LUCAS MARTÍN MÁLAGA
No se sabe si la crisis es realmente una oportunidad, pero lo que está claro es que alienta la imaginación. Al menos, en Málaga, donde la mayoría de los trabajadores están obligados este año a transformar una duna de Torremolinos en el desierto del Sáhara o convertirse en cosmopolitas de salón. Aquí los viajes al extranjero van camino de derivar en productos de lujo. Según la Asociación de Empresas de Agencias de Viaje (Aedav), el descenso de la contratación ha sido brusco este año, que cerrará, de acuerdo con las previsiones, con alrededor de un 50% de trayectos menos que en 2008.
La depresión económica se ha cebado con las rutas más lejanas. Si en los últimos años, los desplazamientos al extranjero suponían el 70% del total, este curso apenas representarán un 30%. Las razones apuntan directamente a la coyuntura económica y sus efectos, especialmente en lo que respecta al mercado laboral.
Joaquín Fernández Gamboa, vicepresidente del colectivo, explica que los malagueños no han renunciado a las vacaciones, pero que la perspectiva ha demudado, de manera radical, su manera de viajar. Este verano el producto más demanda es la escapada de cuatro o cinco días a playas cercanas, principalmente Cádiz y casi siempre con la búsqueda de la oferta como condición indispensable para la contratación.
El perfil del viajero se corresponde con una familia con hijos, a menudo azorada por la inestabilidad laboral de uno de sus miembros y pocas ganas de asumir riesgos. Los trayectos más ambiciosos se reservan para los trabajadores por cuenta ajena y con salario garantizado. En líneas generales, retornan las clases a la hora de tomar un avión.
Lo que no cambia en exceso, a pesar de la gripe porcina y las tensiones bélicas, son las preferencias de la población de la provincia. Los más pudientes se decantan mayoritariamente por los vuelos transoceánicos, principalmente Estados Unidos y Tailandia. Una propuesta que aglutina entre el 17% y el 20% de los viajes al extranjero que se contratan en Málaga, de acuerdo con el representante de Aedav.

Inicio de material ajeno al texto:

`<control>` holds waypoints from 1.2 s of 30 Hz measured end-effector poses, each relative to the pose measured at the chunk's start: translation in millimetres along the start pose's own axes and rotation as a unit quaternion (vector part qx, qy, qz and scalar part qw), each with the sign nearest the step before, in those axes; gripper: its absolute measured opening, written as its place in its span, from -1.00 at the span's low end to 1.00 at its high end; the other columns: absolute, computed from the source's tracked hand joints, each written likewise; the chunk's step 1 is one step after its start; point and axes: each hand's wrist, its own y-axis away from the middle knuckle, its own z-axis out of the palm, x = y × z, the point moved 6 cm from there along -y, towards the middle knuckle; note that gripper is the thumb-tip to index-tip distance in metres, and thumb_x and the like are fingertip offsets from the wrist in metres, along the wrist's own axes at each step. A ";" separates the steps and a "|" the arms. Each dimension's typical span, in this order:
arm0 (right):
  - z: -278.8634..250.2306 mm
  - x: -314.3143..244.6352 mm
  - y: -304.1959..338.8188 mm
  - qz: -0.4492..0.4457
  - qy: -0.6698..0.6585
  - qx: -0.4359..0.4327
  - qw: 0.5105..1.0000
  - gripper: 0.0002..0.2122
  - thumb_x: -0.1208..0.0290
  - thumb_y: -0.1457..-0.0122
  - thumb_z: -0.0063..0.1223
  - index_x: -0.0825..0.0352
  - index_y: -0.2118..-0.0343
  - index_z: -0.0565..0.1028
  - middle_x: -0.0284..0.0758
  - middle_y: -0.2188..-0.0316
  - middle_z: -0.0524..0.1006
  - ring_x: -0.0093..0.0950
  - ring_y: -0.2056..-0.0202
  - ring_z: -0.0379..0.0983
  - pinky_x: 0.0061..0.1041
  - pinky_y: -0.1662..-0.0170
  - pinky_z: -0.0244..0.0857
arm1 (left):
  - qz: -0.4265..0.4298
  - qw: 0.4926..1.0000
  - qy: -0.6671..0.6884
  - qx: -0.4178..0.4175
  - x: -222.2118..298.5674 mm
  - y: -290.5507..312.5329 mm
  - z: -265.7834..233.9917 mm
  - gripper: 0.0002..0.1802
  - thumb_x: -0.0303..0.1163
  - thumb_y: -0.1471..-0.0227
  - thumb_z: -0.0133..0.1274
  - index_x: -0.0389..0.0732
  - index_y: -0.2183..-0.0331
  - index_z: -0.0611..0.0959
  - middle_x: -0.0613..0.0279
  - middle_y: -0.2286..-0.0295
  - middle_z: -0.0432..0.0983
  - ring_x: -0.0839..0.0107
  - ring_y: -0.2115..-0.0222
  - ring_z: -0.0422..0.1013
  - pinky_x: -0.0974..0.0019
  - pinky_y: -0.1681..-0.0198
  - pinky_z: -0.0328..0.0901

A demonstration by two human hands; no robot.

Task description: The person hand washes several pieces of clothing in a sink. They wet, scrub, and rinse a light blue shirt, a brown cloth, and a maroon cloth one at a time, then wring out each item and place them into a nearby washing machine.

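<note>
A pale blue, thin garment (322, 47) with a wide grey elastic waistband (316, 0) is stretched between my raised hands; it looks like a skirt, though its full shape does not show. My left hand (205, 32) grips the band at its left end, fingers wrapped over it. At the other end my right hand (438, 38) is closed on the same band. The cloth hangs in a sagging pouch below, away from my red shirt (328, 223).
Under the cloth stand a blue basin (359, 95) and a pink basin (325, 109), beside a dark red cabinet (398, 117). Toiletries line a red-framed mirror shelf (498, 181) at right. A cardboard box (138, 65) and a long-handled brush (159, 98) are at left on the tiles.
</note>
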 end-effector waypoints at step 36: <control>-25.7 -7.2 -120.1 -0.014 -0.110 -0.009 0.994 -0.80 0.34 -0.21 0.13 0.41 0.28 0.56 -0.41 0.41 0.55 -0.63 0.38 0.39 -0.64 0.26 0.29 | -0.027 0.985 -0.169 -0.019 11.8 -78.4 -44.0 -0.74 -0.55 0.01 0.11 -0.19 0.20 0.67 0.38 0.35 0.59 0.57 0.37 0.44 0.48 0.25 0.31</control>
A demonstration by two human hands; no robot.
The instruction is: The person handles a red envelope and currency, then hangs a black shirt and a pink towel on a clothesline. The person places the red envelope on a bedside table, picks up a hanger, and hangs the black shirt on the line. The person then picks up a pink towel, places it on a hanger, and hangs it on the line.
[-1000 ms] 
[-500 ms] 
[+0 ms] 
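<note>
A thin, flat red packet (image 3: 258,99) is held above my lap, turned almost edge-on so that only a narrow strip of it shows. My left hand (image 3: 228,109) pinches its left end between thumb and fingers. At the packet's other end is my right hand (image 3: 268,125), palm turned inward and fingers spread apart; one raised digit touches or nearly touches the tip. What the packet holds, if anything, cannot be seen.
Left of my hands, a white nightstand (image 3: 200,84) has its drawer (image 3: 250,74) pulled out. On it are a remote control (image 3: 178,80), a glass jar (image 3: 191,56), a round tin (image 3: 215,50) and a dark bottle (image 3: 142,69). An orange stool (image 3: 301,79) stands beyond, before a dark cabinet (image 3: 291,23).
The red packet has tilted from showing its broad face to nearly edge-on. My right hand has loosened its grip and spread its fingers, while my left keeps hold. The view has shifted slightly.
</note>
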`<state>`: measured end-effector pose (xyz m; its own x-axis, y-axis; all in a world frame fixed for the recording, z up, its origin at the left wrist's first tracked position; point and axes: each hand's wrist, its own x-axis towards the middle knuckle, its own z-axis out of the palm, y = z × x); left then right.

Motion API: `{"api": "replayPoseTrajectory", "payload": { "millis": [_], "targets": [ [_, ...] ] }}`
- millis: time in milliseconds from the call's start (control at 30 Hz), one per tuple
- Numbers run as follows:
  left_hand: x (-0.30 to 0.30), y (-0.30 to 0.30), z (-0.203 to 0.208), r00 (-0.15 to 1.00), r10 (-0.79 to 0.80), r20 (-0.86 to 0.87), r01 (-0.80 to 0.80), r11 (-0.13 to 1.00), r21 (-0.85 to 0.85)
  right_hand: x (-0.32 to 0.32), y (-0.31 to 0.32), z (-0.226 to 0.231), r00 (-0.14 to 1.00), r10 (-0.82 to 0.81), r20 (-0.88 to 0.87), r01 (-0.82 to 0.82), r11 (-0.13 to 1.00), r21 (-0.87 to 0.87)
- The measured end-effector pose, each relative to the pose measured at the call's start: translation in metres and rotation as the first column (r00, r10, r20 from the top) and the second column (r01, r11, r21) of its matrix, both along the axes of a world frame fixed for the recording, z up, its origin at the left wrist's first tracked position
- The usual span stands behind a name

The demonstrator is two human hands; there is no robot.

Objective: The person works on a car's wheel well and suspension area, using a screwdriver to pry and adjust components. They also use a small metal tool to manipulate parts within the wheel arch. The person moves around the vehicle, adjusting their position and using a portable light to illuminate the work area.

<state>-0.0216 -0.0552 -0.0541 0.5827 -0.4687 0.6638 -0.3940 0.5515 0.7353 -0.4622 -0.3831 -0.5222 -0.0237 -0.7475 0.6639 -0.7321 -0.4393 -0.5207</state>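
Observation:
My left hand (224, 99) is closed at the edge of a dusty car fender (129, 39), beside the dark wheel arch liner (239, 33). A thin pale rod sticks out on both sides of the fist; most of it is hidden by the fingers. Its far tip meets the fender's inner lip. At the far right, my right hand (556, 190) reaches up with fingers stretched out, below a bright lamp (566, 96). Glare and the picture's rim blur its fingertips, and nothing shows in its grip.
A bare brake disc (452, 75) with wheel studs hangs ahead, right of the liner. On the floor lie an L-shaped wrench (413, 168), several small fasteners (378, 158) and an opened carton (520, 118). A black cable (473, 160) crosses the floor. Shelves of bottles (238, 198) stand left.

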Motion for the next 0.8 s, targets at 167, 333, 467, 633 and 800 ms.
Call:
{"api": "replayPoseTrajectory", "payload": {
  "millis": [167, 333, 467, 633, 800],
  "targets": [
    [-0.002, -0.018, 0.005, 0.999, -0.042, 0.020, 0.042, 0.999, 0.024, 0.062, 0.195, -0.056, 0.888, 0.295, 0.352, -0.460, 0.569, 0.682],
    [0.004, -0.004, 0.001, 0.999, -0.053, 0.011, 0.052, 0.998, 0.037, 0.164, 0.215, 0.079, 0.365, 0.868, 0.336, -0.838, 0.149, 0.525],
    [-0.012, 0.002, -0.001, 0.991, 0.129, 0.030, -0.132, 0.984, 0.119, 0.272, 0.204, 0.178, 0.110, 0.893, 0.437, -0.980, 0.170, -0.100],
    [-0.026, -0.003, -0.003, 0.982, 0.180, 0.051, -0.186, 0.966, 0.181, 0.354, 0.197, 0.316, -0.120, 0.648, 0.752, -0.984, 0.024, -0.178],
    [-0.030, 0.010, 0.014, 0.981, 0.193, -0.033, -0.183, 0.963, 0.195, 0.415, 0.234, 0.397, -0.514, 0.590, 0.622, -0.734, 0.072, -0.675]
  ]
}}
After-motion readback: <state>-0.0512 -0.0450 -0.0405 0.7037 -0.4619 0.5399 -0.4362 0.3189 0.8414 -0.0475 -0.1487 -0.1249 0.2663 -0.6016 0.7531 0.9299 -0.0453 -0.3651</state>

También gozan de predicamento las ciudades patrimoniales de Europa, entre las que destacan las de Francia, Inglaterra, Italia, Países Bajos y, en menor medida, las pertenecientes al extinto bloque del Este. Se trata de una modalidad requerida por el 35% y el 40% de los viajeros que optan por el extranjero, que se decantan, salvo excepciones, por un máximo de cinco días de turismo. El resto de la tarta de los desplazamientos se la lleva El Caribe, principalmente Cuba y Punta Cana. Con el permiso claro está de los cruceros.
Destinos soñados. En este último subsector sí que se han detectado cambios como consecuencia de los aprietos del dólar y de la actualidad competitiva. Uno de ellos, resalta Fernández Gamboa, es la guerra de precios, desatada entre las diferentes compañías que pugnan por introducir al turista en un barco y llevárselo a recorrer países en periodos raras veces superiores a los quince días.
En cuanto a la influencia de la gripe A, el especialista tiene claro que no se deben magnificar en exceso. Lo único que se ha advertido es un descenso de las contrataciones en formato ´todo incluido´ en hoteles de México. "Aquí somos muy hipocondríacos, pero con precaución en los aeropuertos, no existe ningún tipo de problema", señala.
El ránking de ciudades más solicitadas por los malagueños, entendiendo por éstos a los que pueden permitirse un viaje al extranjero, está encabezado por Nueva York, que es el destino con mayor demanda de fuera del continente, seguido de Tailandia y la India. En clave más cercana, los puntos en los que más se oirá el acento local durante este verano serán París y Londres, casi con el mismo número de contrataciones, y la plétora de capitales italianas, Roma, Florencia y Venecia, sobre todo. Siempre quedarán las postales.